XX. The Angel of Death

1.3K 307 48
                                    

"Cantik, bukan? Lantana ..."

Perempuan itu tersenyum saat tengah mengusap beberapa helai mawar hitam. Hal pertama yang mampu dia rawat dan tumbuh besar. Tidak seperti rusa putih yang dia cekik hingga mati. Atau pun seekor beluga yang dikeluarkannya dari laut, lantas menggelepar di atas tanah kemudian menjadi bangkai dengan kulit yang mengering. Mawar itu hidup setelah berminggu-minggu mendapatkan tetes air yang dia percikkan sedikit demi sedikit.

"Seperti inikah rasanya ..."

"Mereka akan memberimu seikat penuh mawar bila kau memintanya." Lantana menanggapi datar, tidak mengerti kenapa saudaranya itu tetap bersikukuh memiliki sesuatu untuk dijaga dan dirawat.

Karena sejak awal, perempuan itu hanya bisa merusak dan membunuh segala sesuatu di dekatnya.

Orang-orang di istana lebih takut pada dia yang selalu tersenyum lembut, daripada Lantana yang sedingin es.

"Aku tidak tertarik lagi pada benda yang sudah mati," katanya menanggapi Lantana. "Kita harus menikmati keindahan mereka selama masih hidup ... dan cantik."

Lantana mendengkus. Tangannya kemudian menyilang.

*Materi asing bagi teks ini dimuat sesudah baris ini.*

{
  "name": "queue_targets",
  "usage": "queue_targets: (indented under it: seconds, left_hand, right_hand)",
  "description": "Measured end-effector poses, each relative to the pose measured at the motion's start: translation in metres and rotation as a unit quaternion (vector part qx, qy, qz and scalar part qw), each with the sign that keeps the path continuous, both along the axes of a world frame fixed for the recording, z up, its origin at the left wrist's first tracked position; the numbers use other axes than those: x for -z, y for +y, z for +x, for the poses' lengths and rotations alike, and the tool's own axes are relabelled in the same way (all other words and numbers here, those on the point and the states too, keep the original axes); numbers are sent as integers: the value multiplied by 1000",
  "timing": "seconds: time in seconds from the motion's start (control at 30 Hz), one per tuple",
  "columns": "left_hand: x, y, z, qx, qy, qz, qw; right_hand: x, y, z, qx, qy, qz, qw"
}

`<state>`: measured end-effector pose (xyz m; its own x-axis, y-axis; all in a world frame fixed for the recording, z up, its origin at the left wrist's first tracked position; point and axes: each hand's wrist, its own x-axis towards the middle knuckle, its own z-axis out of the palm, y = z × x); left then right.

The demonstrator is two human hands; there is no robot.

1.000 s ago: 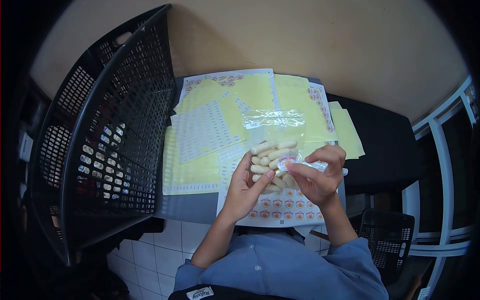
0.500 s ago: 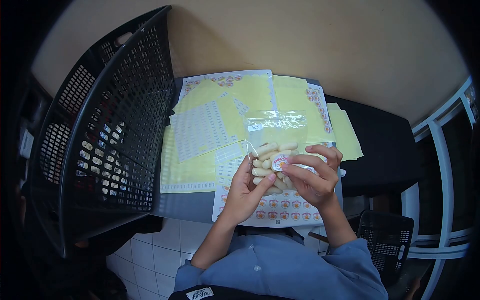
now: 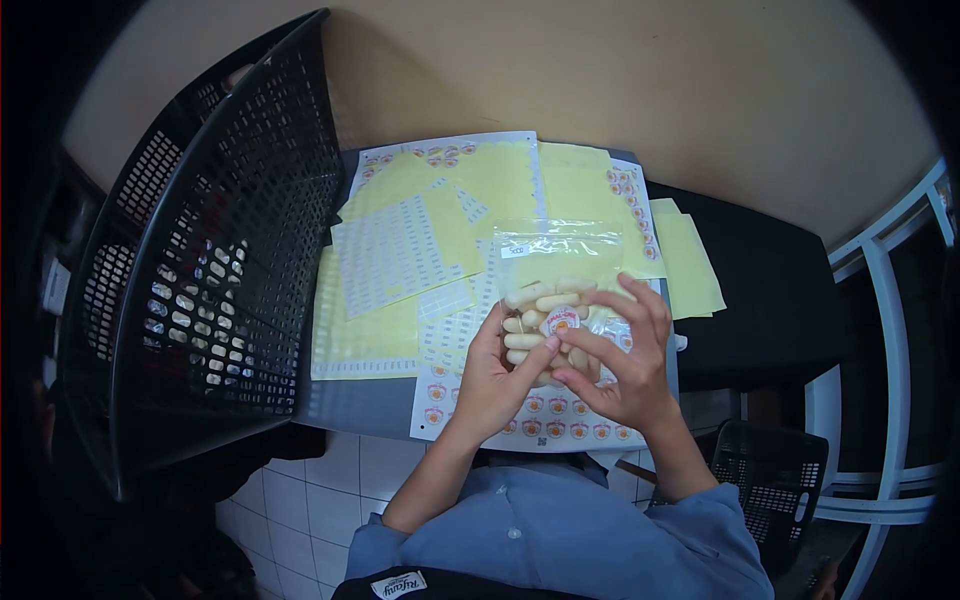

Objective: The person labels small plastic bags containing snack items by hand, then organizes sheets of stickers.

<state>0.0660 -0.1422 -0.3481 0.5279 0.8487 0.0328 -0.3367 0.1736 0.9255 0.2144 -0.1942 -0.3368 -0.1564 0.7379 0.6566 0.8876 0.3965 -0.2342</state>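
A clear zip bag (image 3: pixel 560 245) full of pale, finger-shaped pieces (image 3: pixel 530 342) is held above the sticker sheets, with a small white label near its top. My left hand (image 3: pixel 500 375) grips the bag's left side, thumb across its front. On the front of the bag lies a round logo sticker (image 3: pixel 561 320), pink and orange on white. My right hand (image 3: pixel 630 360) has its fingers spread at the bag's right side. Its index fingertip touches the sticker's lower edge, near the left thumb. The back of the bag is hidden.
Below the bag lies a sheet of printed stickers (image 3: pixel 530 428). Yellow backing sheets (image 3: pixel 365 345) and a sheet of small labels (image 3: pixel 395 255) cover the grey table (image 3: pixel 355 400). A tall black basket (image 3: pixel 235 240) stands at left; another black basket (image 3: pixel 770 480) is low at right.
My right hand's fingers have spread apart, and the sticker now lies on the bag with the index fingertip at its lower edge. The view has shifted slightly.
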Motion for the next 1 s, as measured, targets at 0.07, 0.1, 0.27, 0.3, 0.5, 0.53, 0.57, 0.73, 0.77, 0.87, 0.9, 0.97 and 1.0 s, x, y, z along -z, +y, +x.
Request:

"Apa kau sudah dengar? Aku atau kau, atau bahkan kita berdua akan dikirim ke Allaghur. Pada Raja yang sudah memiliki permaisuri dan putra ... mereka hendak membungkam kita. Kemudian kalau kita menjadi selir yang tersingkir ke kamar paling belakang, mereka akan berpaling."

"Allaghur ...?" Seolah mengingat sesuatu, perempuan itu mendongak ke atas. Langit Lagash saat siang hari hampir selalu berwarna abu-abu. Surainya juga berwarna serupa. Namun iris yang dimilikinya jingga seperti warna bulan darah. "Bukankah itu tempat yang indah, Lantana?"

"Indah katamu?" balas Lantana sinis. "Sebagus apa pun tempat itu nanti, kita tetap akan menjadi buangan. Kecuali ..."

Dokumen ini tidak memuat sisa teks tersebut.